Making An Offer

Proposed purchase price. This is the price you are offering to pay for the home.

Schedule A. This document is a list of all the items that the seller agrees to include with the sale of the home. For a new home, this may include things like kitchen appliances and whether your yard will be sodded. For resale, it may include things like window coverings, carpets and closet organizers.

Deposit. A deposit is typically 2-5% of the purchase price and is made with the offer or within 24-hours of the seller accepting your offer. The deposit is held in trust by the seller’s real estate agent or builder.

Down Payment. This is how much money you’ll be paying up front to obtain a mortgage. Are you reaching the 20% down payment requirement? If not, you will not have a high ratio mortgage and will have to pay an insurance premium to move forward.
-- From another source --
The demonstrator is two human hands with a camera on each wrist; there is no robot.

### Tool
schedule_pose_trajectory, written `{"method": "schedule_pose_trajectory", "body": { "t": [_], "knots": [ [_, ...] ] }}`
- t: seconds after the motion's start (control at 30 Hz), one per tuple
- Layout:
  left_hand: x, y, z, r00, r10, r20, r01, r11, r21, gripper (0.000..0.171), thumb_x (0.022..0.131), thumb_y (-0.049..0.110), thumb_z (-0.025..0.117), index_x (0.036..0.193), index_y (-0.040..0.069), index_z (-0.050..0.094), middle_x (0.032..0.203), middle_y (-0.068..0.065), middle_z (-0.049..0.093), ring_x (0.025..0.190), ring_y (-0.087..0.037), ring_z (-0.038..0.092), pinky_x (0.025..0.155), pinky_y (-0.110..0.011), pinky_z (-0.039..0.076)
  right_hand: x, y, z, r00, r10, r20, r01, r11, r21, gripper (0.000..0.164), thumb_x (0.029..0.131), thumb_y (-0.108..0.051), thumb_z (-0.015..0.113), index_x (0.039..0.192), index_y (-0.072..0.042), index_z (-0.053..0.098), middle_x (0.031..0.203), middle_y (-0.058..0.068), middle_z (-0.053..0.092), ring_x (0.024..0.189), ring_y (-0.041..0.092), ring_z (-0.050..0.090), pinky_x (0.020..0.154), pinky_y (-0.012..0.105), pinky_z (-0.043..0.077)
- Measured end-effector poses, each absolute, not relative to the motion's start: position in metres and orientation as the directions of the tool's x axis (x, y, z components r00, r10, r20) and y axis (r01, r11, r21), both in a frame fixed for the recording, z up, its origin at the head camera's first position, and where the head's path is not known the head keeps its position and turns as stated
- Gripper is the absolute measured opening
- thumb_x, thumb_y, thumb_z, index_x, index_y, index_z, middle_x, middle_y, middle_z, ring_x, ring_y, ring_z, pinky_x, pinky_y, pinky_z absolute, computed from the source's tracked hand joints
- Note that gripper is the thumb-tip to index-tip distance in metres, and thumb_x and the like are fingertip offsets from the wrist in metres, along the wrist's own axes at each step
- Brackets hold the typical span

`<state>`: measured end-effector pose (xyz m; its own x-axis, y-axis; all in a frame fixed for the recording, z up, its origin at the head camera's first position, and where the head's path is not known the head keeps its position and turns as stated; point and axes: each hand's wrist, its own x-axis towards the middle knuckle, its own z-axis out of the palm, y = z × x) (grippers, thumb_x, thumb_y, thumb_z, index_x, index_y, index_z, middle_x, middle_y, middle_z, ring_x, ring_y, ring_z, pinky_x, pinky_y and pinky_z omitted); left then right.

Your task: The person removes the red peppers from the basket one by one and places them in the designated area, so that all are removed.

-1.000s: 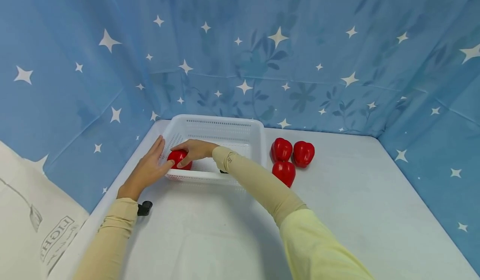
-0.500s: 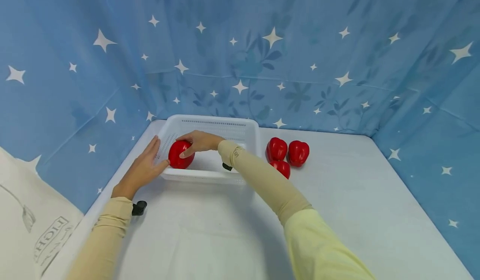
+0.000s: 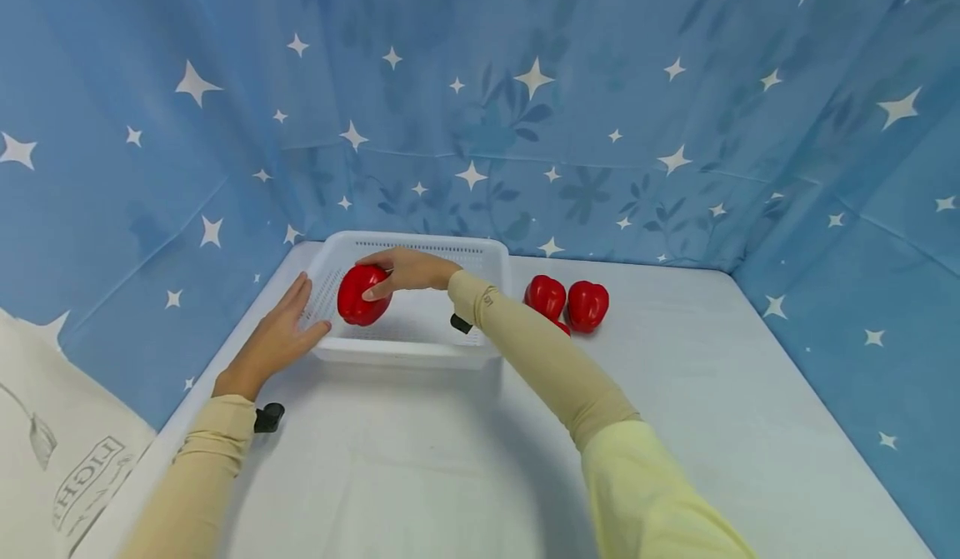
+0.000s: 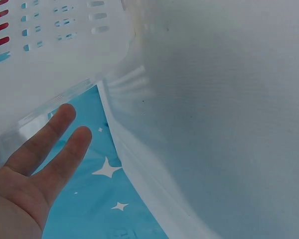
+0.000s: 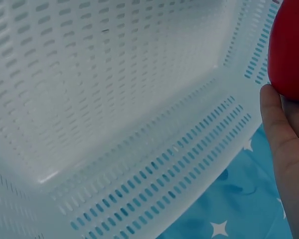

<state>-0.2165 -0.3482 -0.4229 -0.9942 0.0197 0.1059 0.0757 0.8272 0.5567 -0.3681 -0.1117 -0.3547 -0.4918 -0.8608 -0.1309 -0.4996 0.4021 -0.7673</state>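
My right hand [image 3: 412,271] grips a red bell pepper [image 3: 357,297] over the left part of a white perforated basket [image 3: 408,349]. In the right wrist view, the fingers [image 5: 272,107] lie against the lower side of the pepper [image 5: 291,50]. My left hand [image 3: 272,341] is at the basket's left end, its fingers straight and thumb apart. The left wrist view has this hand [image 4: 35,174] beside the outer wall of the basket [image 4: 55,64]; whether it touches the wall I cannot tell.
Right of the basket lie two red bell peppers [image 3: 587,306] on the white table [image 3: 712,392]. A third pepper [image 3: 562,326] is mostly hidden by my right sleeve [image 3: 540,346]. A blue star-patterned curtain [image 3: 480,126] stands behind the table and at its sides.
The held pepper has risen from the basket's front left corner, lifted up and slightly away by my right hand. My left hand has come away from it. The whole head view has shifted slightly.
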Motion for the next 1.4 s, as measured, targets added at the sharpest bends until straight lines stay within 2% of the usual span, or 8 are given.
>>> {"method": "schedule_pose_trajectory", "body": {
  "t": [0.2,0.37,0.67,1.13,1.4],
  "knots": [
    [-0.217,-0.349,-0.424,-0.994,0.031,0.103,0.082,0.834,0.546,0.09,0.107,0.038,0.059,0.169,-0.004,0.007,0.178,-0.02,-0.001,0.159,-0.052,0.013,0.118,-0.077,0.024,-0.369,-0.098,-0.345,-0.497,-0.858,-0.128,-0.464,0.388,-0.797,0.071,0.098,-0.026,0.08,0.161,-0.013,0.05,0.142,0.005,0.062,0.126,0.02,0.056,0.091,0.031,0.061],
    [-0.218,-0.35,-0.425,-0.994,0.03,0.107,0.085,0.828,0.554,0.092,0.108,0.042,0.057,0.169,-0.003,0.006,0.179,-0.019,-0.002,0.16,-0.051,0.011,0.118,-0.078,0.022,-0.37,-0.086,-0.339,-0.51,-0.852,-0.118,-0.465,0.389,-0.795,0.071,0.097,-0.028,0.081,0.161,-0.015,0.052,0.139,0.002,0.063,0.125,0.019,0.057,0.09,0.031,0.061],
    [-0.217,-0.35,-0.425,-0.993,0.038,0.107,0.092,0.823,0.56,0.094,0.108,0.044,0.057,0.169,-0.003,0.004,0.178,-0.019,-0.004,0.16,-0.051,0.006,0.121,-0.076,0.017,-0.373,-0.056,-0.334,-0.552,-0.826,-0.109,-0.47,0.417,-0.778,0.072,0.098,-0.034,0.078,0.162,-0.018,0.05,0.146,0.005,0.06,0.132,0.024,0.053,0.094,0.036,0.06],
    [-0.213,-0.351,-0.424,-0.991,0.066,0.113,0.12,0.802,0.585,0.095,0.11,0.047,0.056,0.169,-0.001,0.0,0.178,-0.015,-0.011,0.16,-0.051,0.002,0.119,-0.078,0.016,-0.38,-0.008,-0.329,-0.603,-0.793,-0.093,-0.432,0.422,-0.797,0.073,0.096,-0.032,0.079,0.161,-0.015,0.05,0.143,0.005,0.062,0.134,0.026,0.052,0.095,0.039,0.06],
    [-0.213,-0.349,-0.424,-0.99,0.063,0.126,0.125,0.807,0.578,0.093,0.11,0.045,0.055,0.169,-0.002,0.0,0.178,-0.016,-0.01,0.159,-0.053,0.003,0.119,-0.078,0.016,-0.381,0.024,-0.325,-0.657,-0.743,-0.129,-0.37,0.467,-0.803,0.075,0.094,-0.032,0.081,0.162,-0.018,0.05,0.148,0.007,0.059,0.139,0.029,0.048,0.097,0.043,0.059]
  ]
}}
Finances. What is your annual household income? What are your current monthly expenses?
Are you able to put money into savings? How much debt do you have? How much can you afford to pay monthly when you consider all of these factors?
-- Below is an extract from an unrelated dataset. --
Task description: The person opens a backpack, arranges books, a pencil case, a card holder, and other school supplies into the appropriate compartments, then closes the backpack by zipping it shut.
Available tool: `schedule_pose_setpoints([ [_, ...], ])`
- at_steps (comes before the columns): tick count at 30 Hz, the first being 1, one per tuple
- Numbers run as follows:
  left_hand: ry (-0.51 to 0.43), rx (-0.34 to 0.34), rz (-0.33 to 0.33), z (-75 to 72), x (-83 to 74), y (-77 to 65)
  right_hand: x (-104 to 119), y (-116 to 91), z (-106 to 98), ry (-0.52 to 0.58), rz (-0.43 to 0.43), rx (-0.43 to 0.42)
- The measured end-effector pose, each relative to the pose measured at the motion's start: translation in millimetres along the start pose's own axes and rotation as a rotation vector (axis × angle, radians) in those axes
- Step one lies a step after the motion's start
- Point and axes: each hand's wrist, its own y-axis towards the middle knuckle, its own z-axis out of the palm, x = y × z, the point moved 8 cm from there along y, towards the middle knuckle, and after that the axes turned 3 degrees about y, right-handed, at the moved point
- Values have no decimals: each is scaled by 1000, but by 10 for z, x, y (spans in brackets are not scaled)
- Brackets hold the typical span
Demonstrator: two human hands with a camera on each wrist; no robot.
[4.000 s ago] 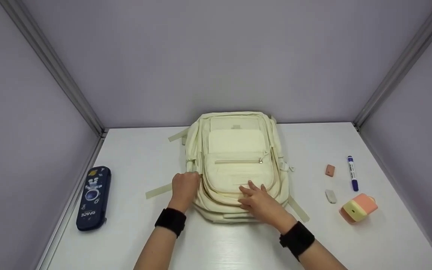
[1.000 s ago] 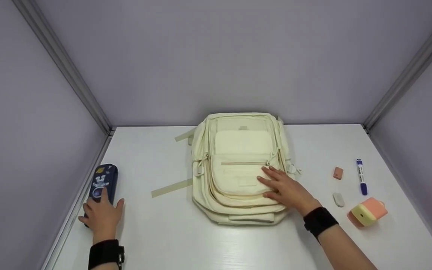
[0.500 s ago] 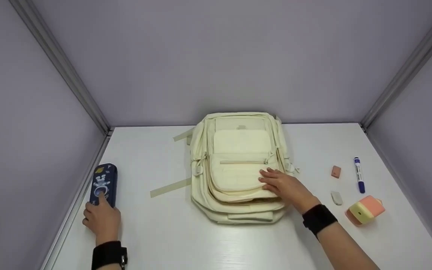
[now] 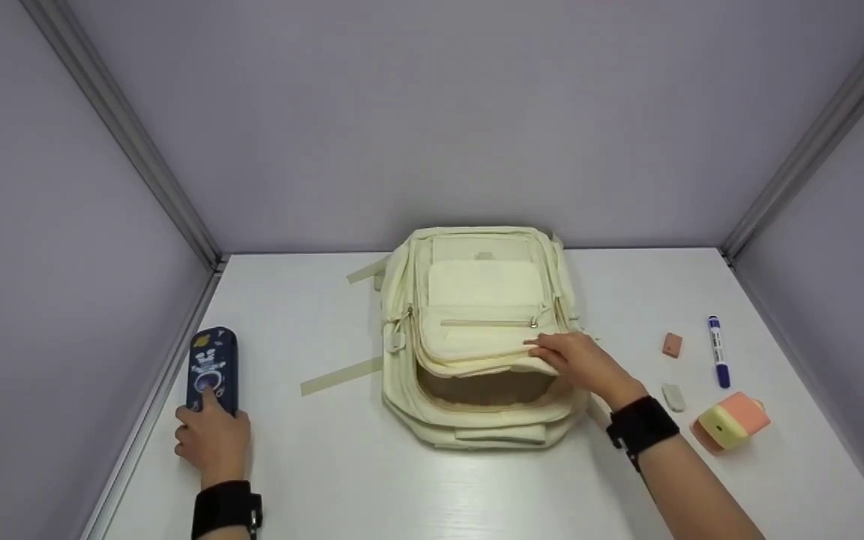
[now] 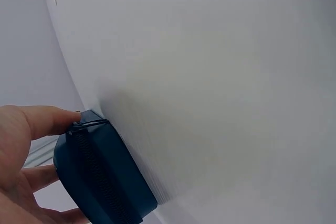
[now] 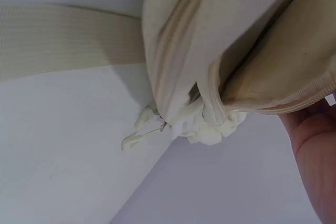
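A cream backpack (image 4: 486, 285) lies on the table, front side up. My right hand (image 4: 588, 366) grips the edge of its unzipped front flap and holds it raised, so the brown lining (image 4: 488, 388) shows inside. In the right wrist view, the tan inner side of the flap (image 6: 294, 66) hangs beside the hand (image 6: 317, 156). On the left, my left hand (image 4: 214, 439) holds the near end of a dark blue pencil case (image 4: 212, 364) with a space print. The left wrist view has thumb and fingers on either side of the pencil case (image 5: 105, 171), with its zip facing the camera.
Right of the backpack lie a reddish eraser (image 4: 672, 345), a whitish eraser (image 4: 673, 397), a blue-capped marker (image 4: 718, 352) and a pink-and-yellow block-shaped thing (image 4: 732, 424). Loose straps (image 4: 342, 376) stretch left from the backpack. Grey panels wall in the white table (image 4: 312, 480).
My left hand went from the backpack's left side to the pencil case and took hold of it. My right hand has lifted the flap from lying flat, opening the pocket.
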Motion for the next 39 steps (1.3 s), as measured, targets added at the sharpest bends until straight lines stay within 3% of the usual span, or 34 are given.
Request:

Closing date. The closing day is the date you take possession of your home. If you are buying resale it could be as soon as 30 days after you sign your Agreement of Purchase & Sale (APS), however, if you are buying a new home in a new development during pre-construction, your closing date could be 12-18 months after signing your APS.

Offer time period. This is the time period in which the offer is valid. After this date/time, the offer becomes null and void.

Conditions of the offer. These are conditions that have to be met before the offer becomes final. This may include things such as an approval of mortgage financing and a satisfactory home inspection report.

Agreement of Purchase & Sale (APS). This is a legally binding contract that outlines the terms under which a buyer decides to buy a house, and a seller agrees to sell. When signed by both parties, it binds those people to the terms and conditions within the document.

FINTRAC. FINTRAC stands for the Financial Transactions and Reports Analysis Centre. It’s been put in place by the Government of Canada to ensure the purchase of your home, from deposits to financing is accounted for. Many builders require new home purchasers to provide a copy of legal ID and sign a FINTRAC form at the time of purchase to ensure all things financial are handled in a professional and safe manner.